Fig. 2 Accuracy comparison of real quantum hardware and noiseless simulation.

This demonstration highlights not only the robustness of photonic quantum processors under distributed operation but also their ability to support workloads in a way that is naturally aligned with modern HPC environments. Using Slurm and CUDA-Q, our architecture seamlessly combines classical and quantum workflows. The integration with NVIDIA GPU acceleration remains a critical enabler, supporting gradient evaluation, tensor-network mapping, and neural network forward/backward passes.

Conclusion

This collaboration demonstrates how quantum computing can move from theoretical proposals to practical implementations inside operational HPC environments. By combining photonic quantum processors with GPU-accelerated clusters under a unified scheduling and programming model, we have created the first platform capable of supporting multi-user, multi-QPU, and multi-GPU workflows. We have also co-developed a novel use case for this platform, where multiple QPUs are used to train the parameters of a neural network running on GPUs.

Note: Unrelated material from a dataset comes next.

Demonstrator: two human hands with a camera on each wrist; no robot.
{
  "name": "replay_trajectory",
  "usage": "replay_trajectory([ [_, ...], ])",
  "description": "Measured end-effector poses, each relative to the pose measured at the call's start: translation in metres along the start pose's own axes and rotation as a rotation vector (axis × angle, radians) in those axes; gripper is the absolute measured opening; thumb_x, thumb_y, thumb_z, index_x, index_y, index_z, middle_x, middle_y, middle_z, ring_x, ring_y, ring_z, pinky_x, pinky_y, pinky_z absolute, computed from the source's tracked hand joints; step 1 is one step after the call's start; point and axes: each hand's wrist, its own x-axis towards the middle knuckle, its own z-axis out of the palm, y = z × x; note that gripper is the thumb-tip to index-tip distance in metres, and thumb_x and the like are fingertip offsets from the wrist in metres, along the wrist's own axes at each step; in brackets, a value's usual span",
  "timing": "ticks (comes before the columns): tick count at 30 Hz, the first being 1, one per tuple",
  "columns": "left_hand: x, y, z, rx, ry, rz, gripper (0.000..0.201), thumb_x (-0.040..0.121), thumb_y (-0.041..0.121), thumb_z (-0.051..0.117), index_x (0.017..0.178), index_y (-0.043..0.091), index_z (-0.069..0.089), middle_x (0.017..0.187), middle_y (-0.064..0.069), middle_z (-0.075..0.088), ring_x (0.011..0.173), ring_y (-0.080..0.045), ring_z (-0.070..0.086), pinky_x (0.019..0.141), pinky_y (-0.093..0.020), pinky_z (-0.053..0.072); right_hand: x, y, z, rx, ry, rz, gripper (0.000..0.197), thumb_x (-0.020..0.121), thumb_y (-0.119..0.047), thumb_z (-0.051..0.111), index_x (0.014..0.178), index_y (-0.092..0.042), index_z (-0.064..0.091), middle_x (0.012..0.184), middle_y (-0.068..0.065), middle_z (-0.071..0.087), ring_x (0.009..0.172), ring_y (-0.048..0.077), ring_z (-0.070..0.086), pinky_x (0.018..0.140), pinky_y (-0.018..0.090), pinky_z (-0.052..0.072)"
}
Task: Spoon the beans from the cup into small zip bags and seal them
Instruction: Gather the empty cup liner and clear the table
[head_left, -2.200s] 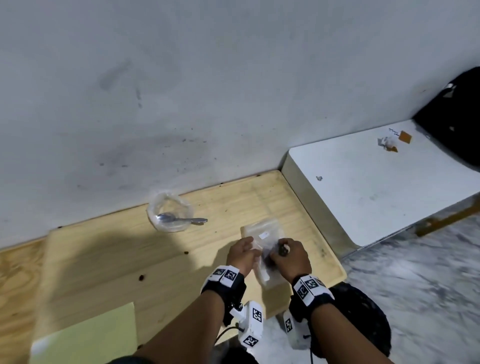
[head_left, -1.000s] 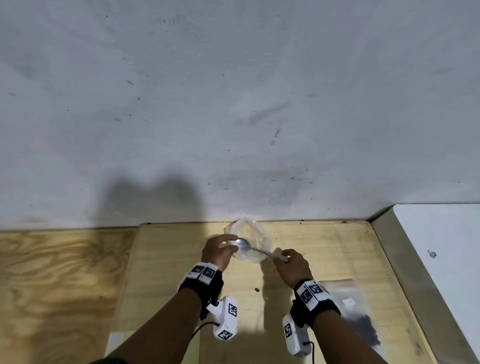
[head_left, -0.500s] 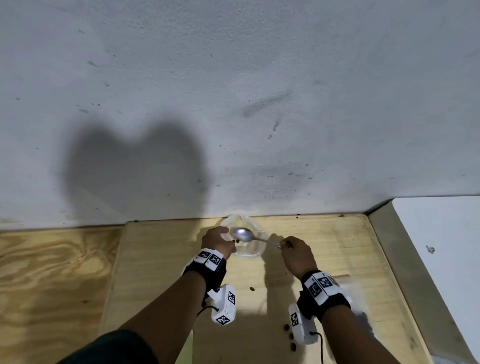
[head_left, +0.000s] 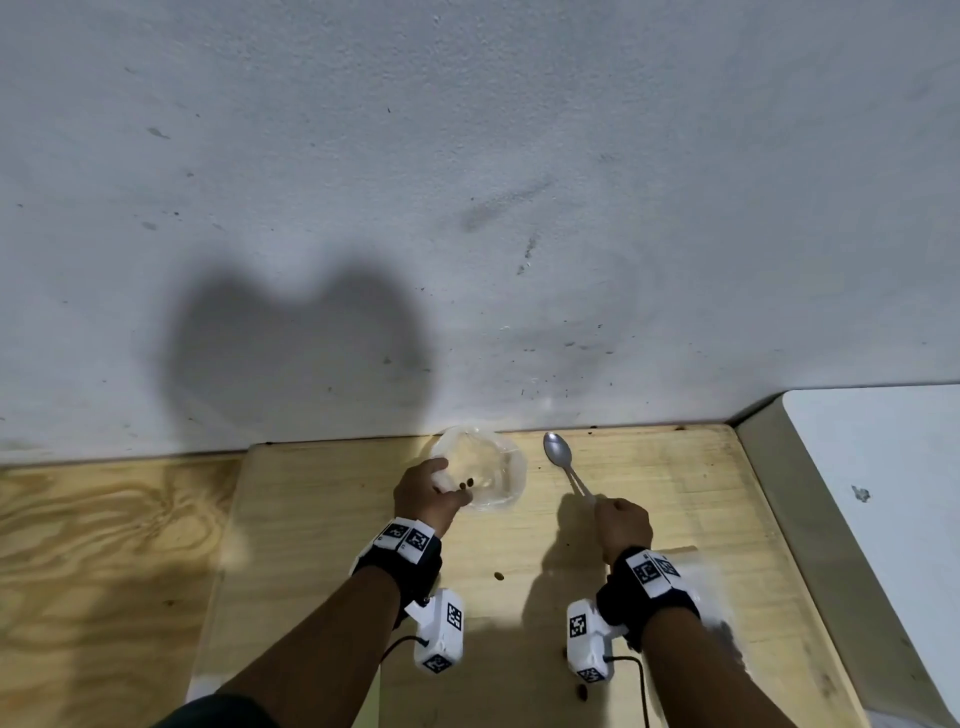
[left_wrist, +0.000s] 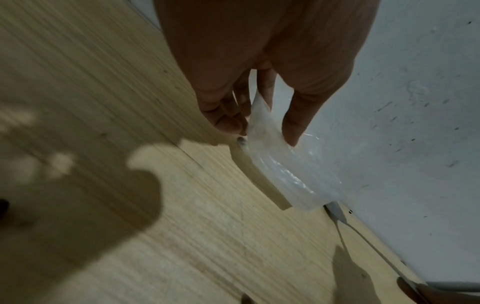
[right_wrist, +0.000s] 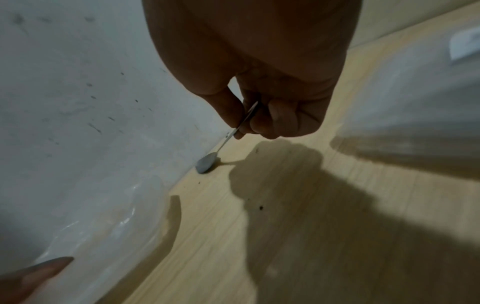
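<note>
A clear plastic cup (head_left: 485, 467) stands near the wall on the wooden table (head_left: 675, 499), with two or three dark beans (head_left: 466, 484) in its bottom. My left hand (head_left: 428, 496) grips the cup's near rim (left_wrist: 259, 131) between thumb and fingers. My right hand (head_left: 621, 525) pinches the handle of a metal spoon (head_left: 558, 452), whose bowl (right_wrist: 206, 163) lies on the table right of the cup. A clear zip bag (head_left: 711, 587) lies behind my right wrist, mostly hidden and blurred.
Loose beans (head_left: 498, 576) lie scattered on the table between my wrists and nearer me. A grey wall (head_left: 467, 208) rises right behind the cup. A white surface (head_left: 883, 467) adjoins the table on the right. A plywood panel (head_left: 104, 545) lies to the left.
My right hand has taken the spoon out of the cup and set its bowl on the table to the right. My left hand stays on the cup. Earlier both hands left the zip bag.
</note>
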Motion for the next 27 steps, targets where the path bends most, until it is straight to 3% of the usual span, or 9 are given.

Looking ahead, this architecture will serve as a useful testbed for new hybrid algorithms and applications in machine learning, optimization, and beyond. Future work will focus on reducing latency, broadening algorithmic support, and scaling to next-generation quantum processors. Together, these steps will help pave the way toward useful, large-scale quantum computing applications, unlocking new computational possibilities at the intersection of HPC and quantum computing.